There is not much to note in terms of mask straps and/or buckles. Honestly, it is likely best to avoid anything that is extremely convoluted in terms of buckle design. Buckles tend to be proprietary and difficult or impossible to repair or replace, especially a couple years down the road when that model has been discontinued. Stay clear of any mask that won’t permit you to replace a lost or broken strap. Some will opt the cover or replace silicone straps with neoprene covers or straps. These tend to be much more durable and for those with long hair much more comfortable than the basic silicone straps for a minimal cost.
Other Advice When Purchasing a Mask
What’s With The Toothpaste Thing?
When someone purchases a mask from us, we like to make sure that they’ll be happy with their new piece of gear. Nobody likes a foggy mask, so we help our customers will not have that frustration. That means a little preparation must be done to new masks. If you don’t remove film left from manufacturing a mask will fog up regardless of how liberal you are with spit/defog. There are some commercial products for this, but they’re sold in batches that exceed what most divers need. Alternatively, I’ve nervously watched other instructors take a lighter to the inside of a brand new mask. So we’ll tell you the real trick: get some non-gel toothpaste. That’s right: regular, white toothpaste. Put a glob of it on the inside of each lens, rub it around thoroughly. Rinse. Repeat. I do this 2-3 times whenever I get a new mask. It is the cheapest, easiest, most effective way to prep a mask without worrying about scratching the glass (or melting the silicone).
Spit or Defog?
Some aren’t keen on spitting in their masks and, believe it or not, not everyone has spit that works as effective defogger.
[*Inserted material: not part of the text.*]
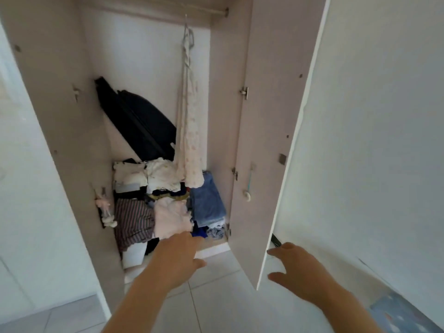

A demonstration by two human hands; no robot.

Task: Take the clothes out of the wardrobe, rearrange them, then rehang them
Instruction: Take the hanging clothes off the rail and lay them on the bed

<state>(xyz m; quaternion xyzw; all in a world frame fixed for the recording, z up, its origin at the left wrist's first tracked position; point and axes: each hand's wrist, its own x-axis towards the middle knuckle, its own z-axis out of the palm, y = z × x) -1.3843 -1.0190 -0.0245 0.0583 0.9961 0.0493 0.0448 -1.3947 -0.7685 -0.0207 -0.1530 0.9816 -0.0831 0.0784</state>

That’s where commercial defog comes in. It’s a relatively cheap purchase and will last quite a while. Normally you only need to apply it once a day when you’re diving, maybe twice.
Wearing your mask
A couple quick tips. First, fight the urge to crank a mask down as tight as possible to keep it from leaking. This is uncomfortable and counterproductive. It will cause the silicone to bend and crease and allow water in.
Second, for those diving in cooler waters, ensure that your mask is lying flat along your face. It should not be sitting over any part of your hood (except for those with latex dry hoods). This can be a bit tricky to do for yourself and you should not hesitate to ask a buddy for a hand to properly position the silicone.
For those with long hair, you will want to avoid getting any hair under the mask skirt so it can require even more patience.
For those moustachioed divers and snorkelers out there, this facial hair can impact the seal of the mask. Which leaves a diver with a few options: deal with the leaking, if it isn’t too extreme; shave the facial hair if you aren’t too attached to it; apply a light coating of silicone grease (often kept handy to lubricate camera housing o-rings, etc); or apply a thin amount of petroleum jelly to the moustache (this last option tends to cause damage to the silicone of the mask).